At some point in time the world I know either vanished or
withdrew, and another world came to take its place – Haruki Marakami – 1Q84
The wealth of all households headed by those younger than 35
is 68% lower today than it was in 1984
We have fed the heart on
fantasies, the heart has grown brutal from the fare – W B Yates
In totalitarian systems the violence is waged against the
body; in totalizing systems the violence is against the spirit.
Money sets standards and settles
issues – Durs Grunbein – Bars of Atlantis, 2010
p92
Billions of dollars wasted. The damn tree huggers and the
forest service, both worst than useless. Billions of dollars worth of burnt
dead Ponderosa left standing. Tree huggers wouldn’t allow it to be logged.

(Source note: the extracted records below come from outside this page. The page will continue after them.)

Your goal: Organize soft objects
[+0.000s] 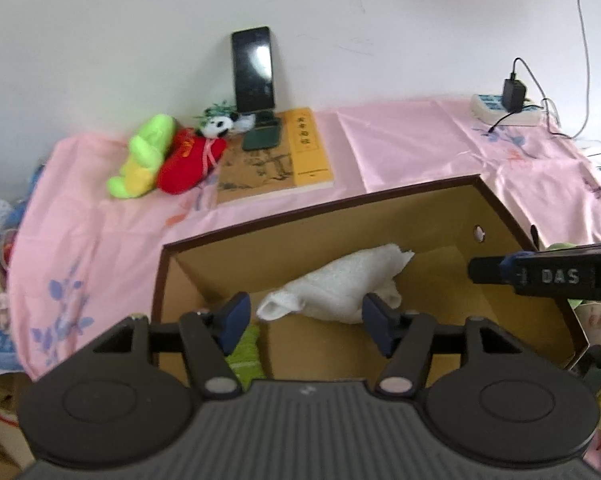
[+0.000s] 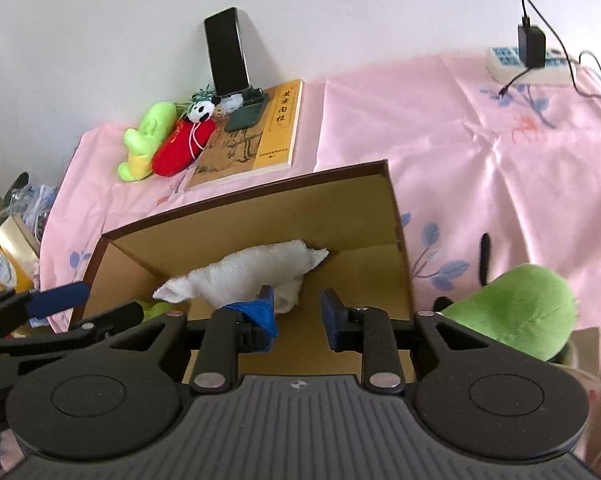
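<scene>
Hovering over the box (image 1: 380, 216), we hold both grippers, left (image 1: 304, 320) and right (image 2: 298, 312), parted and empty; the towel (image 1: 340, 284) lies inside at frame centre, apparently released.

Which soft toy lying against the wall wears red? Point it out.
The panda plush: a black-and-white head on a red body with a pink cord, lying between the lime-green plush and the book. Its neighbour is all green and yellow.
</scene>
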Tool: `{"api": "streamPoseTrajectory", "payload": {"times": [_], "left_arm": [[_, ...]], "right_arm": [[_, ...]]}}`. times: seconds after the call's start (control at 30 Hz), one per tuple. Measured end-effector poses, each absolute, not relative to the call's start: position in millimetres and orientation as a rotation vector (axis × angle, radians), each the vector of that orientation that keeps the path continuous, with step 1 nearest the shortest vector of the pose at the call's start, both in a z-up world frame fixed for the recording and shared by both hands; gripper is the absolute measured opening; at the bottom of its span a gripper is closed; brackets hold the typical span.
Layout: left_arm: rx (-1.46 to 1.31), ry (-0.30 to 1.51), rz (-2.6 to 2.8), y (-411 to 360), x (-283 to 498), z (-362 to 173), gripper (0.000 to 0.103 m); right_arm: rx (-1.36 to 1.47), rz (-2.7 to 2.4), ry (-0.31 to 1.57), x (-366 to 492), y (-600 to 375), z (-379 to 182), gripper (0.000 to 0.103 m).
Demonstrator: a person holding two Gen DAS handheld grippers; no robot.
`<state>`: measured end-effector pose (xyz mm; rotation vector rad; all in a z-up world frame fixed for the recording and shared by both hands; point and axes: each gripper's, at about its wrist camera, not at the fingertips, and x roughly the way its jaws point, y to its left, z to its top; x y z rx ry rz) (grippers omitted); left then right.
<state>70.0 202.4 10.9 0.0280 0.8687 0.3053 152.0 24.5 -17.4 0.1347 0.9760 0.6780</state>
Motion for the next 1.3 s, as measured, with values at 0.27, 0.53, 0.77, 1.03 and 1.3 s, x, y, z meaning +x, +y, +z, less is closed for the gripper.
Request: {"api": "streamPoseTrajectory", "payload": {"times": [0.27, 0.53, 0.77, 1.03, 1.3], "left_arm": [[0.062, 0.84, 0.391, 159.4, 56.5, 23.5, 0.067], [0.057, 0.835, 0.444, 116.0, 45.4, 29.7, 0.068], [0.039, 0.83, 0.431, 77.6, 40.6, 31.2, 0.069], [0.014, 0.847, 0.316, 31.2, 42.1, 30.1, 0.07], [-0.03, 0.893, 0.152, -2.6, 45.4, 19.4, 0.071]], "right_arm": [[0.094, 0.722, 0.948, 135.9, -8.5, -7.2, 0.009], [0.114, 0.765, 0.943, 125.7, -49.6, -0.5, 0.009], [0.152, 0.801, 0.929, 119.1, -88.0, -0.7, 0.009], [0.183, 0.796, 0.901, 118.6, -141.2, -2.3, 0.009], [0.227, 0.73, 0.9, 126.0, -201.6, -15.9, 0.009]]}}
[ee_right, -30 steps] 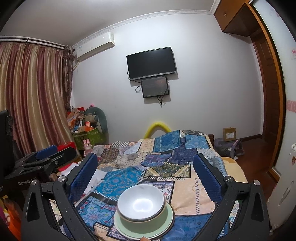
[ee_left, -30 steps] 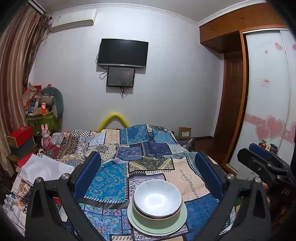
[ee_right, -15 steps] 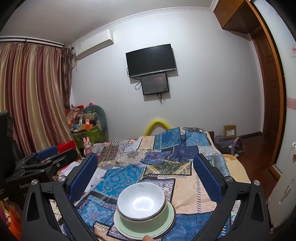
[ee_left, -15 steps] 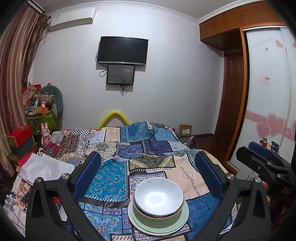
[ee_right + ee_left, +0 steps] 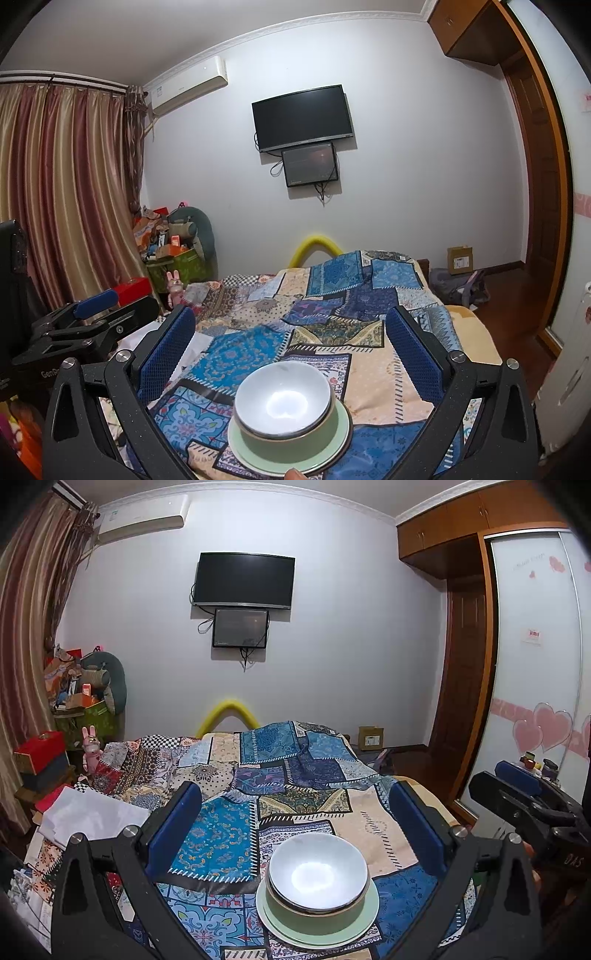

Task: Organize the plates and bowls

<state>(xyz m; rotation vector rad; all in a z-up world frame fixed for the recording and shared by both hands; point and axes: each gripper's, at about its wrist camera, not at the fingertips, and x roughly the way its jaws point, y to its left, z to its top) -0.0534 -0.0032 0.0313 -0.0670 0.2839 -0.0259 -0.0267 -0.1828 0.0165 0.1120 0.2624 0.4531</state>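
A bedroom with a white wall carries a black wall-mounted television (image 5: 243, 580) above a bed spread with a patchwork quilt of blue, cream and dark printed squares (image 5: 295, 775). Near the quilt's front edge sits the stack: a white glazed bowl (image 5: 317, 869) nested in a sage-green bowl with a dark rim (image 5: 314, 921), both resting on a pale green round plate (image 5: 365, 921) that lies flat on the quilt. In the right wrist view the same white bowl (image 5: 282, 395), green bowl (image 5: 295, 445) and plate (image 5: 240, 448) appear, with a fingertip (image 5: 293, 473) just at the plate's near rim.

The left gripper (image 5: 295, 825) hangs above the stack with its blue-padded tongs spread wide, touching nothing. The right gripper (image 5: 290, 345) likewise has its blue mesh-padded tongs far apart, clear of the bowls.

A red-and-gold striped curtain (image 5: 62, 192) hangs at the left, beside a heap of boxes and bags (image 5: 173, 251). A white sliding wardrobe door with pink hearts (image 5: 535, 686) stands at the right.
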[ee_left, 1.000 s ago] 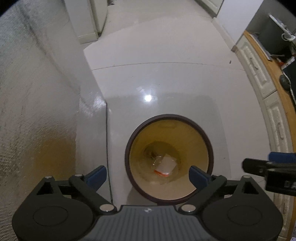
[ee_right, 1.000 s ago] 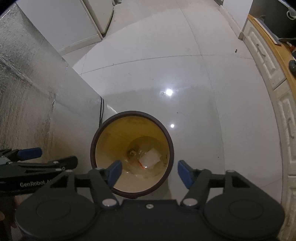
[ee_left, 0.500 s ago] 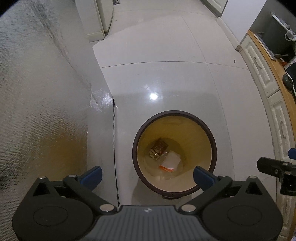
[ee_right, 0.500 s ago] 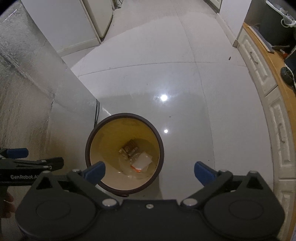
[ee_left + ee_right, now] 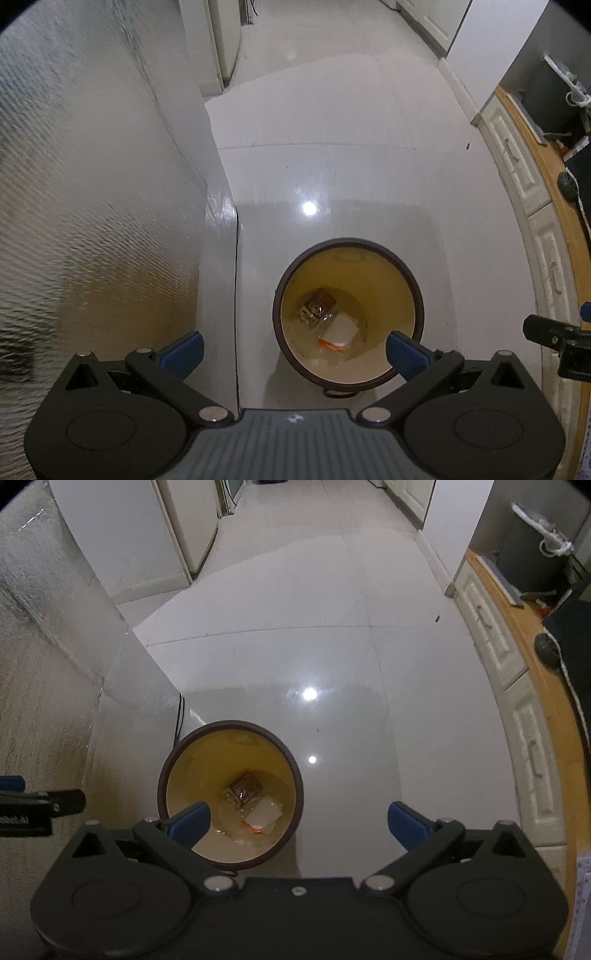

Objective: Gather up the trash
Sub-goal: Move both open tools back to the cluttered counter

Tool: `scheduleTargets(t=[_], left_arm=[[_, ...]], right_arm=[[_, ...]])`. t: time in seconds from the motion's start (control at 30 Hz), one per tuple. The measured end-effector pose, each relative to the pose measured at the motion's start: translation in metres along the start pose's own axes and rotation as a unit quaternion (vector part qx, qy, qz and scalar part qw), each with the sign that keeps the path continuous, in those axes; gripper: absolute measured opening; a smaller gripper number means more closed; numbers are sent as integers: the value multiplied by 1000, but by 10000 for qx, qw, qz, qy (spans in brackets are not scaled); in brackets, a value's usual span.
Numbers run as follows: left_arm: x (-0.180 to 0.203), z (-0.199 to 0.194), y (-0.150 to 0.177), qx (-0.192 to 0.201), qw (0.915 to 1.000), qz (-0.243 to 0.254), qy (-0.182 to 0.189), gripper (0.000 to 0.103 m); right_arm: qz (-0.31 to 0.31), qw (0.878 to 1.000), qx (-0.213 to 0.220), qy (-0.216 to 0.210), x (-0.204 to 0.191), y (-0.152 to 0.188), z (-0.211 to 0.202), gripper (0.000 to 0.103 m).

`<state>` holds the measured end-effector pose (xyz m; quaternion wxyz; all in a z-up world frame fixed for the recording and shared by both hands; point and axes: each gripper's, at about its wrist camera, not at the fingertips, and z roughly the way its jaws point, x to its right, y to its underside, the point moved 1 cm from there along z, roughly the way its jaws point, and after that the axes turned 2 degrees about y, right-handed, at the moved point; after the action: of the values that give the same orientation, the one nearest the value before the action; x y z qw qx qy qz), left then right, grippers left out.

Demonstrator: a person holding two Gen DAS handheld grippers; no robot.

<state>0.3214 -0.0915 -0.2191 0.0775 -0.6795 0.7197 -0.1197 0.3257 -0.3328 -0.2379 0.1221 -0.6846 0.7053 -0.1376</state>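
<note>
A glossy pale tiled floor [image 5: 332, 173] fills both views, with two lamp glints on it in the right wrist view. Along the left runs a silvery, textured wall [image 5: 92, 184]; a thin dark cable [image 5: 236, 295] drops down its edge to the floor. Far off stand white cabinets [image 5: 177, 528], and on the right a row of cream drawers [image 5: 495, 642] sits under a wooden counter [image 5: 532, 672] that carries dark objects too dim to name. Near the middle of the floor, just beside the wall's foot, stands a round bin [image 5: 402, 266] with a dark brown rim and a yellow inside. It is upright and open-topped. At its bottom lie a brown wrapper [image 5: 318, 301], and just beside it to the near right a white packet [image 5: 341, 326] with an orange strip on its near edge; something clear and shiny seems to lie around them, though what it is cannot be told. The rest of the bin's bottom is bare yellow. The left gripper [image 5: 293, 350] hangs above the bin, pointing steeply down, its blue fingers [image 5: 183, 349] spread wide with nothing between them. The right gripper [image 5: 297, 821] is likewise above the bin, its blue fingers [image 5: 406, 823] wide apart and holding nothing. Each gripper shows at the edge of the other's view.
</note>
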Motion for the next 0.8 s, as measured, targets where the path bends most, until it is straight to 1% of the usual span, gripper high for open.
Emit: scheduleTargets(t=[0.2,0.47,0.63,0.8], left_arm=[[2,-27,2,309,9995,48,-40,103],[8,-72,0,928,9956,110,-6,103],[17,-108,1,1454,9892,202,-48,103],[20,-149,5,2024,9791,209,51,103]], right_arm=[[-45,9995,307,52,5,1,-24,103],[26,9950,973,205,16,-1,-70,103],[117,9876,1546,231,22,-1,-106,103],[80,9769,2122,248,22,-1,-138,103]])
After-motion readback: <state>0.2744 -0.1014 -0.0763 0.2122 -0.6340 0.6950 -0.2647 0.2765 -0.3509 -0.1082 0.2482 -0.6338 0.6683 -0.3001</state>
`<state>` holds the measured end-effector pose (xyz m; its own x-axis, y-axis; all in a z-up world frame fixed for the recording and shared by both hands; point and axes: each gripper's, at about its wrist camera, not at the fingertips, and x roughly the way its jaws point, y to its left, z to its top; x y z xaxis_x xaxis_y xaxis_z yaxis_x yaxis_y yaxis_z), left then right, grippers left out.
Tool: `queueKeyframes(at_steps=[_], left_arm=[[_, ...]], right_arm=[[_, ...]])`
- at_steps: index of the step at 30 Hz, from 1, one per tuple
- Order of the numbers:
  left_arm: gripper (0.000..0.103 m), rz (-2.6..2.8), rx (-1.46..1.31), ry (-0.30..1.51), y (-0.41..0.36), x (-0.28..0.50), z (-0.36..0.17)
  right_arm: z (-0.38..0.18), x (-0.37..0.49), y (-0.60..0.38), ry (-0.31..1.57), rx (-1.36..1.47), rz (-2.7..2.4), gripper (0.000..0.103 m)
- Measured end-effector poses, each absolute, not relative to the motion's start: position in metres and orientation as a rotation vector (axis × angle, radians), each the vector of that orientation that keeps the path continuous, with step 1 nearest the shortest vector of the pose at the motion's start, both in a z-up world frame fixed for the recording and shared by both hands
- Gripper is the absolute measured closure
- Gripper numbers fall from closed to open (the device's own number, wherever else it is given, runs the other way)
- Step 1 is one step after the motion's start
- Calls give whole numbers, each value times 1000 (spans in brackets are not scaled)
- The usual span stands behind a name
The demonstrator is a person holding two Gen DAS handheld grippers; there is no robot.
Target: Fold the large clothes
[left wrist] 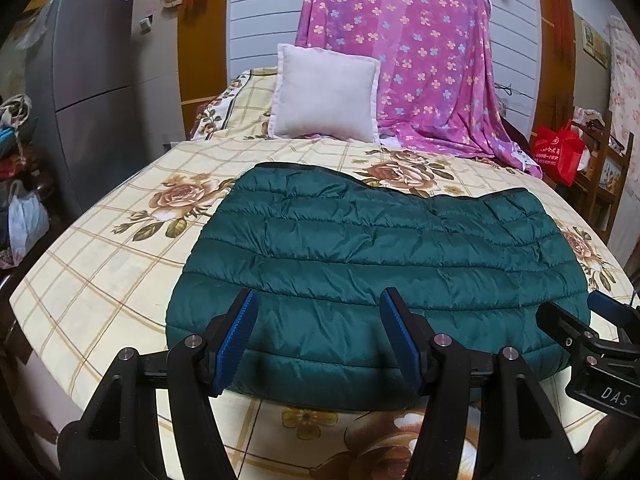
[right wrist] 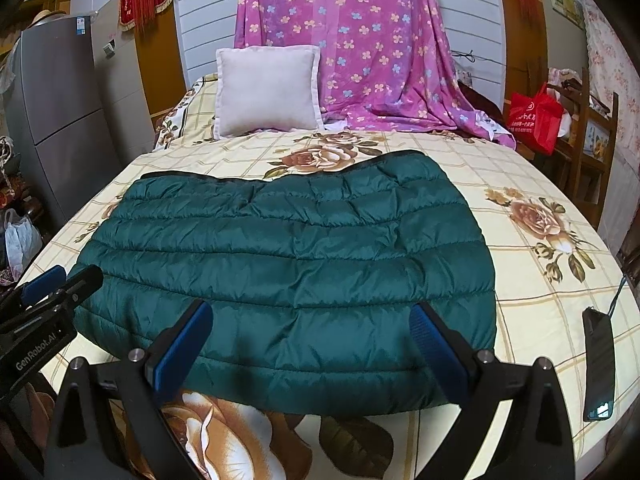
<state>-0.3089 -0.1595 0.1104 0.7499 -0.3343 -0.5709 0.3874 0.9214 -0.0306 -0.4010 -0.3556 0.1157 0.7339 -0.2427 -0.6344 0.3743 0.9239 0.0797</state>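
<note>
1. Garment position: the dark green quilted puffer garment [left wrist: 360, 264] lies flat on the cream floral-print bed sheet [left wrist: 100, 280], already doubled into a compact, rounded bundle. Its near edge sits just ahead of both tools; its far edge shows a thin dark trim.
2. Left gripper [left wrist: 318, 336]: released, jaws standing wide, blue ribbed pads [left wrist: 236, 344] hanging over the near left part of the garment. Nothing is clamped between them.
3. Right gripper [right wrist: 312, 344]: likewise released, jaws wide apart, held over the near right part of the garment. No fabric is pinched.
4. Task status (judgement): the fold appears largely done; a further halving or a final tidy may remain.
5. Risk, slippage: the shell looks smooth and slick. A shallow pinch on the top layer alone would probably lift one layer and let the others slide apart, undoing the fold.
6. Risk, spring-back: the padded filling looks lofty. A fold left unpressed may creep open.
7. Risk, sheet pickup: pads driven too low at the hem could catch the bed sheet together with the garment and drag it.
8. Risk, collision: the two tools stand near each other; an inward sweep could knock them together.
9. Risk, bystander item: a black smartphone [right wrist: 598, 364] lies on the sheet to the right of the garment; a wide sideways swing could strike it.
</note>
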Motion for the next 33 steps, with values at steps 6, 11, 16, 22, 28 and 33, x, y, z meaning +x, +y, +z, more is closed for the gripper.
queueKeyframes(at_steps=[6,11,16,22,28,33], left_arm=[[59,-334,148,582,-162,-312,110],[59,-341,145,586,-162,-313,109],[59,-350,132,599,-160,-313,108],[59,-353,132,598,-160,-313,108],[59,-362,129,606,-162,-315,107],[59,-367,126,611,-162,-315,107]], right_arm=[[115,-401,-356,665,213,-341,3],[114,-402,-353,665,213,-341,3],[114,-402,-353,662,214,-342,3],[114,-402,-352,663,214,-341,3],[113,-402,-352,664,215,-340,3],[112,-403,-352,668,223,-340,3]])
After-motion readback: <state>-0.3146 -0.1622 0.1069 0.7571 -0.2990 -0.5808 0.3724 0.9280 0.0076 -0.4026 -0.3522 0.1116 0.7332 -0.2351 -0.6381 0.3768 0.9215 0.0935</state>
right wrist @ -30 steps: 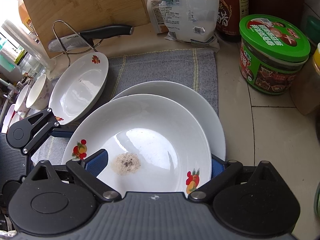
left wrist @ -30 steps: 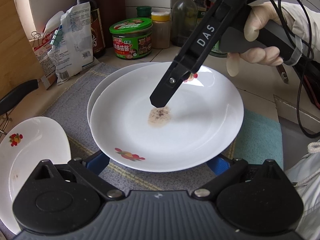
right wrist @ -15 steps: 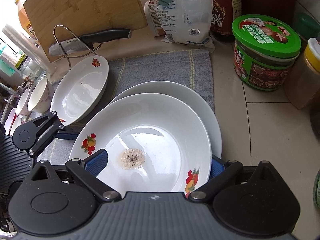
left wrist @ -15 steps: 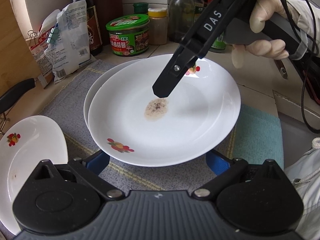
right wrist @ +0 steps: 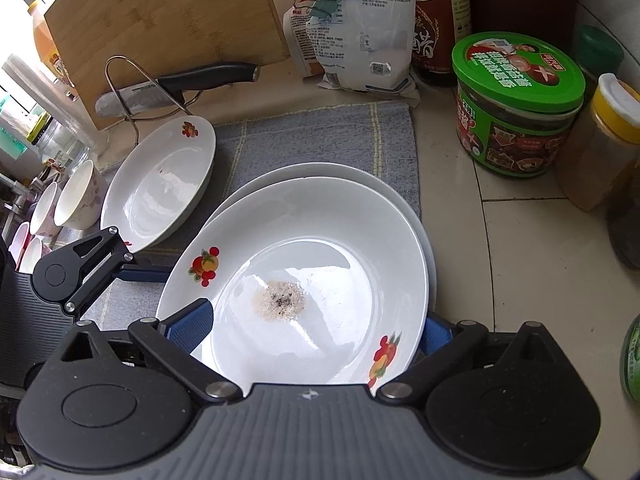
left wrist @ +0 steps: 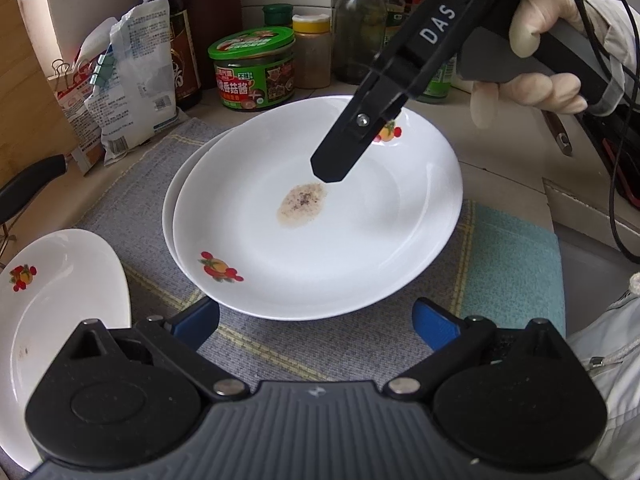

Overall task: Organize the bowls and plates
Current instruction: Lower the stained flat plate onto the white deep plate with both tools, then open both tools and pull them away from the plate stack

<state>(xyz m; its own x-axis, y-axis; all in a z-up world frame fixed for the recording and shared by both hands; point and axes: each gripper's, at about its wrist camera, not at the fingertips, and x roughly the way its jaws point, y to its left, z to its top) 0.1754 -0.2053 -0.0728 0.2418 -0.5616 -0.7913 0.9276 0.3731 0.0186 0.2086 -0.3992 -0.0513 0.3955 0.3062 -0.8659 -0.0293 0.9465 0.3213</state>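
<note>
This is a home kitchen: sauce bottles (left wrist: 182,40), a green-lidded jar (right wrist: 516,104), a wooden cutting board (right wrist: 160,20), a knife (right wrist: 180,84) and plates (right wrist: 160,188) sit on a tiled tabletop (right wrist: 540,280)

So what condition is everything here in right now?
White fruit-print top plate: stacked on another, soiled with a speckled residue patch.
Lower white plate: underneath, mostly covered.
Separate white fruit-print plate: alone on the grey mat.
Green-lidded sauce jar: closed.
Left gripper: open.
Right gripper: open, straddling the top plate's rim.
</note>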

Lumber companies don’t want it after two years. Just wasted, billions of
dollars worth. He and his dog Elijah, a Jack Sprat. Came from Arizona. Now
lived in Caboo. He had just recently moved here. Lived in the mountains at six
thousand feet but his kids it was too remote for someone of his age. He asked
if I’d been fishing here. No, never been here before.. The sun is shining. I
don’t know what time it is, the battery in my cell phone is dead. Why do I need
to know the time? The coffee in the bottom of the pot froze solid overnight. I
got a roaring fire going. A scalding hot cup of coffee. My breath condenses. I
flap my arms together. Damn it was cold last night. Across the lake a bald
eagle is perched in a dead tree. It swoops down and talons a fish and flies off
to alight on a branch a couple of feet
above the water. Eerie Eerie. Knock knock, tap tap tap, three woodpeckers to my
right. A bluebird lands directly in front of me. Hammering continues on my
right and then stops and resumes somewhere behind me. I see the first flower of
the season – it is pale with a tinged of violet. The sun begins to feel nice on
the back of my neck.
The universe as known-unknown / has no discernible shape and
not much / in it, we give it the limits and shape we need it to have – William
Bronk – Life Supports: new and collected poems, 1997 p36
Yesterday’s article about printing messages in food coloring
on Pringels got Walter to thinking. What if they got rid of school and replaced
it with Pringles, he said. Then he says, that he had another great idea that
involved potato chips. It involves Kudzu, he said. Can you make potato chips
from Kudzu, I asked? No,he says, but you they could just Kudzu power. It makes
things crispy. They could dip the potato slices in Kudzu powder before they
fried them. Hey, Walter exclaims, I may have stumbled onto the Colonel’s secret
ingredient.
My sister lives in Jackson, TN, I tell him, were the make
Pringles. She could help us with this project, Walter say. She could contact
them for us, he adds. Do Pringles come in packages, he asks? No, they come in
cans – well actually canisters because they are made from cardboard. To be cans
they would have to be made of metal. Can’t canisters be made of metal, he asks?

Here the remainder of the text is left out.